Sebenarnya apa pentingnya anak yang berasal dari keluarga kaya? Bagiku yang penting itu adalah orangnya! Bukan latar keluarganya! Apa gunanya anak yang berasal dari keluarga kaya jika aku tidak mencintainya? Orang yang kusukai dan kucintai hanyalah Rendi Seorang!
Kuhentakkan kakiku di setiap langkahku. Aku bisa merasakan tatapan yang mama dan papa tujukan padaku sesaat aku menaiki anak tangga. Namun aku lebih memilih untuk tidak menghiraukannya.
BRAK
Kubanting pintu kamarku dengan cukup keras. Tak lupa kukunci pintu kamarku. Aku tidak ingin jika mama sampai masuk ke kamarku. Nantinya mama pasti akan datang kemari untuk bisa membujukku. Aku tidak mau! Saat ini aku sedang tidak ingin melihat mama dan papa.

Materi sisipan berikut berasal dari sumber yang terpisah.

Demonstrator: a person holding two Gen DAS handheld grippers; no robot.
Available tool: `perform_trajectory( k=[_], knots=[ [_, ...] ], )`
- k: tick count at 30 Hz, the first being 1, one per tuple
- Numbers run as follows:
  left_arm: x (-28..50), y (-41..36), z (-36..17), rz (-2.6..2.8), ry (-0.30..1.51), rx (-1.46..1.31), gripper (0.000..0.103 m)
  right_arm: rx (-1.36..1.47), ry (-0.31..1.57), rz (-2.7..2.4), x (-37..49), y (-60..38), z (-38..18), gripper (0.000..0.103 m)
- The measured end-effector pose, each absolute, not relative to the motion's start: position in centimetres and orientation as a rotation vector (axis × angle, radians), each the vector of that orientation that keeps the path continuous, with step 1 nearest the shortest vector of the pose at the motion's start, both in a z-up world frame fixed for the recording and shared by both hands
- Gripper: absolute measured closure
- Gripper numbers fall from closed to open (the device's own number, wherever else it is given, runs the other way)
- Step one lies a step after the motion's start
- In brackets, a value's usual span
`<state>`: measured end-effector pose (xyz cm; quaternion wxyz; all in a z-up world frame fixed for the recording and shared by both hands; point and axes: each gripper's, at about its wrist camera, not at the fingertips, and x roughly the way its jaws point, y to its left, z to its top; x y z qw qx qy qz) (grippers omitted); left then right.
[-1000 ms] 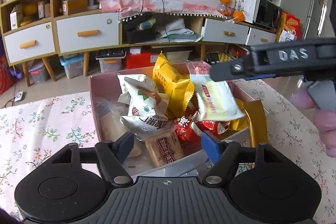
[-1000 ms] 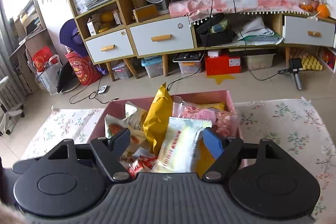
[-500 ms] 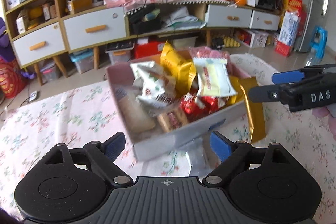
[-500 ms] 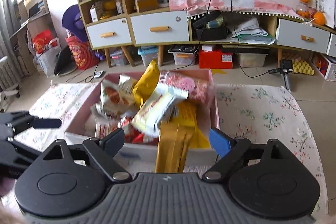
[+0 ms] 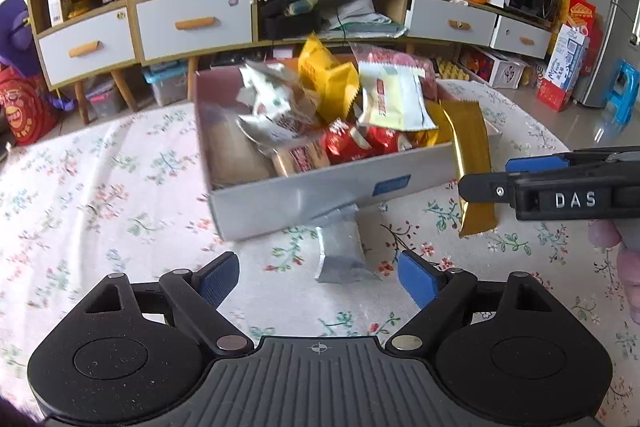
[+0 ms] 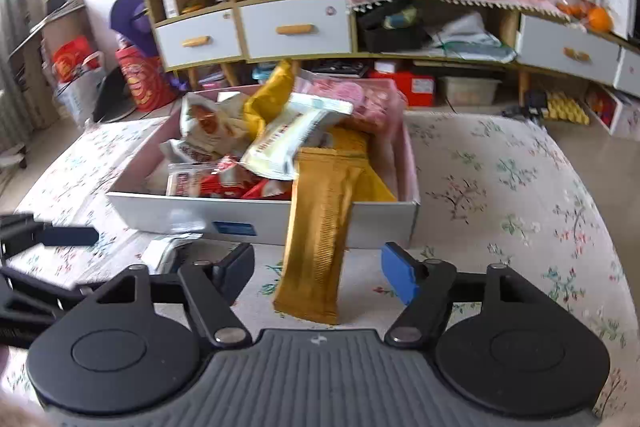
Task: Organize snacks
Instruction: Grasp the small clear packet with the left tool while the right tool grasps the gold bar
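A shallow cardboard box (image 5: 320, 187) with a grey outer wall and pink lining sits on the bench (image 5: 100, 195), which is covered by a floral cloth, and it is heaped with snack packets. A long gold foil wrapper (image 6: 320, 227) hangs over the box's front rim, its lower end resting on the cloth. A small silver foil sachet (image 5: 340, 251) lies on the cloth, its far end tucked under the front wall of the box.

The right gripper (image 6: 318, 267) points down at the gold wrapper; its fingers (image 6: 398, 275) straddle the wrapper's lower end and are closing, but the pads are not yet pressing on it. The left gripper (image 5: 318, 277) is lined up on the silver sachet, fingers (image 5: 416, 283) spread and closing slightly, with the sachet lying just ahead of the tips rather than clamped.

The step in hand looks like picking up the two strays to put them with the rest. To do it well, the right fingers should bite across the wrapper's width near its free end (foil is slick and may crumple), then lift it clear of the rim before moving it. The left should slide low along the cloth so one finger passes each side of the sachet without catching the fabric or nudging the box.
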<state>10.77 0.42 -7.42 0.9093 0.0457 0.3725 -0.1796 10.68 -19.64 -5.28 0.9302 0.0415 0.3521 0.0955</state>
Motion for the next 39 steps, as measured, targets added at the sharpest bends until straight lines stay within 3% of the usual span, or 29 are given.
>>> perform_trajectory(
  k=[8,24,35,39],
  knots=[
    [11.9,-0.8,-8.4,-0.336,0.767,0.054,0.029,0.162,0.752,0.173,11.3,-20.2,-6.6,0.052],
    [12.6,0.2,-8.4,-0.303,0.784,0.011,0.078,0.185,0.755,0.211,11.5,-20.1,-6.5,0.076],
    [12.5,0.8,-7.8,-0.324,0.797,-0.037,0.085,0.186,0.746,0.221,11.4,-19.9,-6.0,0.080],
    [12.1,0.6,-7.4,-0.345,0.791,-0.023,0.086,0.206,0.741,0.232,11.3,-20.0,-5.6,0.089]
  ],
)
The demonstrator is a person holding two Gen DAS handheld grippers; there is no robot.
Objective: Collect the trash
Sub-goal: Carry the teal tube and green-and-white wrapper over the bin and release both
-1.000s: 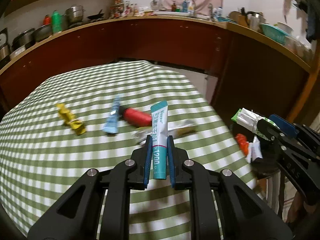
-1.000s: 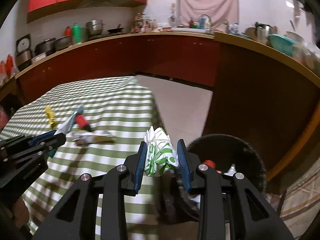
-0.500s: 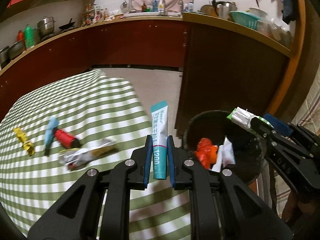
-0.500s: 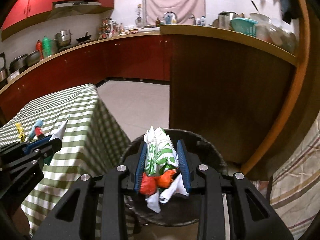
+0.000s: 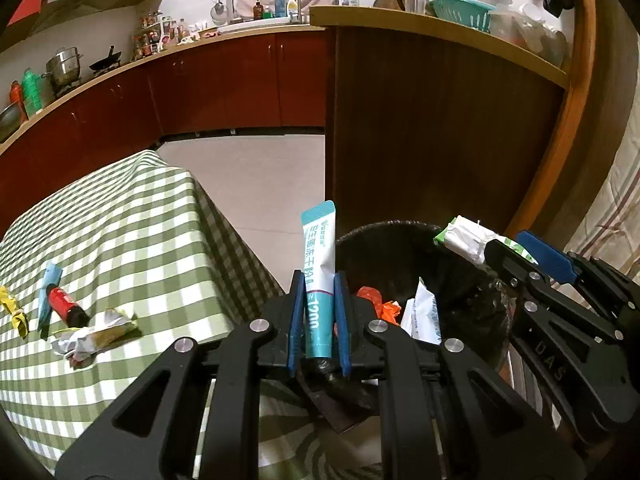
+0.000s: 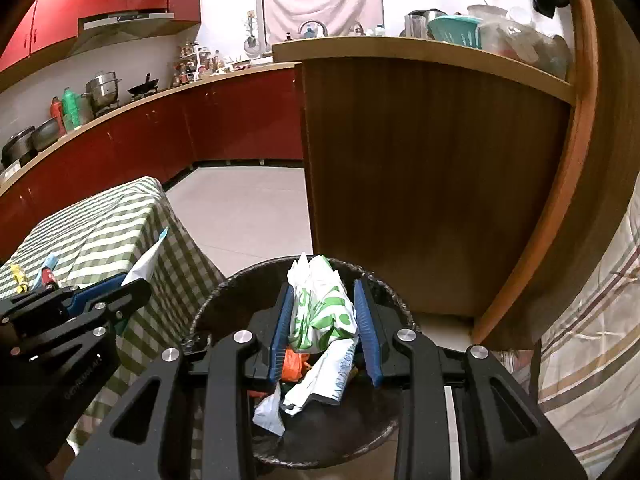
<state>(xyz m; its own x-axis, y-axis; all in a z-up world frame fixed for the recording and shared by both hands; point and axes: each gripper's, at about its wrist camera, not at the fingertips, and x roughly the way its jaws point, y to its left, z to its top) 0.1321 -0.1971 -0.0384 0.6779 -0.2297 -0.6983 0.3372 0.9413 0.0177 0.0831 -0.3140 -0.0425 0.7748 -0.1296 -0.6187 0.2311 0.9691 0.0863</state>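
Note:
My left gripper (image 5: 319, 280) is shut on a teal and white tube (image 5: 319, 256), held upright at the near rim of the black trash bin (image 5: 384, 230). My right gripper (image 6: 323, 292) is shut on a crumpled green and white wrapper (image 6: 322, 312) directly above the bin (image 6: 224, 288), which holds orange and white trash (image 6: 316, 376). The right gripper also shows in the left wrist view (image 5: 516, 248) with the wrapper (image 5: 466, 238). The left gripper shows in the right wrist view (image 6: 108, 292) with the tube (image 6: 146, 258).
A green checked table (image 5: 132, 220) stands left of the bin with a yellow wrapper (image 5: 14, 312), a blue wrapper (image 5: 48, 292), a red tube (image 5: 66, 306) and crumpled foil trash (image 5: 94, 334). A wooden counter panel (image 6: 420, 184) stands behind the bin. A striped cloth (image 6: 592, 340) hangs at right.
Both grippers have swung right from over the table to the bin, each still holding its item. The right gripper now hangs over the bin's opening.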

Kurebahkan tubuhku di atas tempat tidur. Kini aku hanya bisa menangis sembari memeluk bantal. Aku benar-benar marah dan kecewa. Namun aku juga merasa bingung dengan perasaanku sendiri.
"Huhu.. hiks.."
Tangisanku ini.. apakah aku sampai menangis begini karena hubunganku yang tidak direstui oleh mama dan papa? Atau karena diriku merasa tidak rela jika Rendi yang telah mengambil kesucianku ini akhirnya tidak bisa bersamaku?
Mama dan papa tidak tau apa-apa. Rendi sudah mendapatkan mahkota suciku yang berharga. Rendi harus bersamaku! Rendi harus menikahiku karena dia sudah merasakan tubuhku!
Ting
Ponselku berbunyi. Kulepas pelukanku dari bantal gulingku, lalu kuraih ponselku yang berada di atas meja. Aku berusaha untuk duduk sembari menyeka air mataku.
💬 Rendi : Kamu udah gapapa kan Sil? Apa masih sakit? Tadi kepala sekolah nelfon, beliau bilang aku bakalan jadi perwakilan sekolah untuk olimpiade matematika nanti.
"Pesan dari Rendi.." ucapku lirih.
Mataku sayu. Pasti saat ini mataku sudah memerah. Aku juga bisa merasakan hidungku yang sembab karena baru saja menangis.
Rendi ditunjuk oleh kepala sekolah secara langsung? Wah pacarku memang luar biasa!
Tanpa kusadari kini bibirku telah melengkung membentuk senyuman. Sosok Rendi yang sangat gembira sudah terbayang di benakku. Aku pun jadi ikut senang hanya dengan membayangkannya saja.